LISTED ENTRIES:
►
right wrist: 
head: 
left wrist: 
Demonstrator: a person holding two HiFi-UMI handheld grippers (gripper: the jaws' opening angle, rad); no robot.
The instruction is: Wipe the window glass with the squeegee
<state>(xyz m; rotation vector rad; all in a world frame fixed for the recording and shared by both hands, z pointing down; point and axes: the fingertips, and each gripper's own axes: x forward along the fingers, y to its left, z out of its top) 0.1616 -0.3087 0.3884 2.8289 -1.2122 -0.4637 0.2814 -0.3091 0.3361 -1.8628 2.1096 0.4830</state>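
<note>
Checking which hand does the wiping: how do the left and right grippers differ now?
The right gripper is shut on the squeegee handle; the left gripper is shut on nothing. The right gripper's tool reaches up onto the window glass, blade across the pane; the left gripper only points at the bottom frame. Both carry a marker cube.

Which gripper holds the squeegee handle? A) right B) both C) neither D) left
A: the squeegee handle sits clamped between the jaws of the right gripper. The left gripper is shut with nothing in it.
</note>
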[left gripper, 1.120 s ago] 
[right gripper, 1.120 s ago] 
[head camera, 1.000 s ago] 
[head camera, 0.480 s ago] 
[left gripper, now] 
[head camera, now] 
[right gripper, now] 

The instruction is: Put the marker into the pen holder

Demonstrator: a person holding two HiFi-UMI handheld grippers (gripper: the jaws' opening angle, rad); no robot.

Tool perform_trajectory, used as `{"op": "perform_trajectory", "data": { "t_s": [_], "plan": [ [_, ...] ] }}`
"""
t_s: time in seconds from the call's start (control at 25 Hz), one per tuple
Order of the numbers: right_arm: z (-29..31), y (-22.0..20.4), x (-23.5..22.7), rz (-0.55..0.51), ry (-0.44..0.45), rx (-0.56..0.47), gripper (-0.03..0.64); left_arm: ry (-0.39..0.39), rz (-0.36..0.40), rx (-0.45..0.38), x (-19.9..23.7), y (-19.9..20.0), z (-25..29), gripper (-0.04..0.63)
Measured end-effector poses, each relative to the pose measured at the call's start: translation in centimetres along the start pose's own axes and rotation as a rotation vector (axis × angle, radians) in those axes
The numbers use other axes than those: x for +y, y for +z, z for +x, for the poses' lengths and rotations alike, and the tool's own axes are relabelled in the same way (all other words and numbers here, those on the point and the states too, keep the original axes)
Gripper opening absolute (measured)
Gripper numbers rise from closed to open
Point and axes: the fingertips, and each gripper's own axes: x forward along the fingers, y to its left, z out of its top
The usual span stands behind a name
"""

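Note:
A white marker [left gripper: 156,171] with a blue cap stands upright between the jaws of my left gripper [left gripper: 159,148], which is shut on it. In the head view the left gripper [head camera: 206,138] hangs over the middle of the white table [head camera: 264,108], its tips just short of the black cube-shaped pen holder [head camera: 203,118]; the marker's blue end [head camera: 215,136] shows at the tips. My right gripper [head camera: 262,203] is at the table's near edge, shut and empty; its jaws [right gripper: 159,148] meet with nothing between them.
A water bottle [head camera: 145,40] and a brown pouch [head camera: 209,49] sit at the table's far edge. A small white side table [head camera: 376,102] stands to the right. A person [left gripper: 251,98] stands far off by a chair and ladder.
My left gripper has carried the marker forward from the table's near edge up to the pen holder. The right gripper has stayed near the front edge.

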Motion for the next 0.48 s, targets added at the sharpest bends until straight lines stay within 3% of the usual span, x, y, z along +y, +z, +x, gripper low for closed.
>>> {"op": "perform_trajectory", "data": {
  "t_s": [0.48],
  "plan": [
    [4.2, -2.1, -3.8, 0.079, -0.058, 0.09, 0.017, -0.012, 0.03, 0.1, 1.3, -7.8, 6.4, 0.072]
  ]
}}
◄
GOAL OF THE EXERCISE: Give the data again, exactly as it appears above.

EXERCISE SOLUTION:
right wrist: 
head: 
left wrist: 
Demonstrator: a person holding two HiFi-UMI handheld grippers (gripper: the jaws' opening angle, rad); no robot.
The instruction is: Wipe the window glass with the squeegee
<state>(xyz m; rotation vector rad; all in a world frame fixed for the recording and shared by both hands, z pointing down; point and axes: the fingertips, and each gripper's own axes: x forward along the fingers, y to its left, z out of its top) 0.1616 -0.3087 0.3884 2.8289 -1.2122 -0.4637 0.2814 -0.3091 0.3361 -1.8628 2.1096 0.4830</state>
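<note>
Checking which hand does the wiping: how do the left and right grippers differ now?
The right gripper is shut on the squeegee handle; the left gripper is shut on nothing. The right gripper's tool reaches up onto the window glass, blade across the pane; the left gripper only points at the bottom frame. Both carry a marker cube.

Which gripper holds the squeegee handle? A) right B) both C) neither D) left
A: the squeegee handle sits clamped between the jaws of the right gripper. The left gripper is shut with nothing in it.
</note>
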[left gripper, 1.120 s ago] 
[right gripper, 1.120 s ago] 
[head camera, 1.000 s ago] 
[head camera, 0.480 s ago] 
[left gripper, now] 
[head camera, now] 
[right gripper, now] 

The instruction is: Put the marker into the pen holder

Demonstrator: a person holding two HiFi-UMI handheld grippers (gripper: the jaws' opening angle, rad); no robot.

Tool perform_trajectory, used as `{"op": "perform_trajectory", "data": { "t_s": [_], "plan": [ [_, ...] ] }}`
"""
t_s: time in seconds from the call's start (control at 25 Hz), one per tuple
Order of the numbers: right_arm: z (-29..31), y (-22.0..20.4), x (-23.5..22.7), rz (-0.55..0.51), ry (-0.44..0.45), rx (-0.56..0.47), gripper (-0.03..0.64); left_arm: ry (-0.39..0.39), rz (-0.36..0.40), rx (-0.45..0.38), x (-19.9..23.7), y (-19.9..20.0), z (-25..29), gripper (-0.04..0.63)
Measured end-effector poses, each relative to the pose measured at the call's start: translation in centimetres along the start pose's own axes and rotation as a rotation vector (axis × angle, radians) in those axes
The numbers use other axes than those: x for +y, y for +z, z for +x, for the poses' lengths and rotations alike, and the tool's own axes are relabelled in the same way (all other words and numbers here, those on the point and the states too, keep the original axes)
Gripper opening absolute (measured)
Gripper numbers rise from closed to open
Point and axes: the fingertips, and each gripper's own axes: x forward along the fingers, y to its left, z out of its top
The usual span stands behind a name
"""

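Note:
A white marker [left gripper: 156,171] with a blue cap stands upright between the jaws of my left gripper [left gripper: 159,148], which is shut on it. In the head view the left gripper [head camera: 206,138] hangs over the middle of the white table [head camera: 264,108], its tips just short of the black cube-shaped pen holder [head camera: 203,118]; the marker's blue end [head camera: 215,136] shows at the tips. My right gripper [head camera: 262,203] is at the table's near edge, shut and empty; its jaws [right gripper: 159,148] meet with nothing between them.
A water bottle [head camera: 145,40] and a brown pouch [head camera: 209,49] sit at the table's far edge. A small white side table [head camera: 376,102] stands to the right. A person [left gripper: 251,98] stands far off by a chair and ladder.
My left gripper has carried the marker forward from the table's near edge up to the pen holder. The right gripper has stayed near the front edge.
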
Motion for the next 0.48 s, targets added at the sharpest bends until straight lines stay within 3% of the usual span, x, y, z along +y, +z, +x, gripper low for closed.
>>> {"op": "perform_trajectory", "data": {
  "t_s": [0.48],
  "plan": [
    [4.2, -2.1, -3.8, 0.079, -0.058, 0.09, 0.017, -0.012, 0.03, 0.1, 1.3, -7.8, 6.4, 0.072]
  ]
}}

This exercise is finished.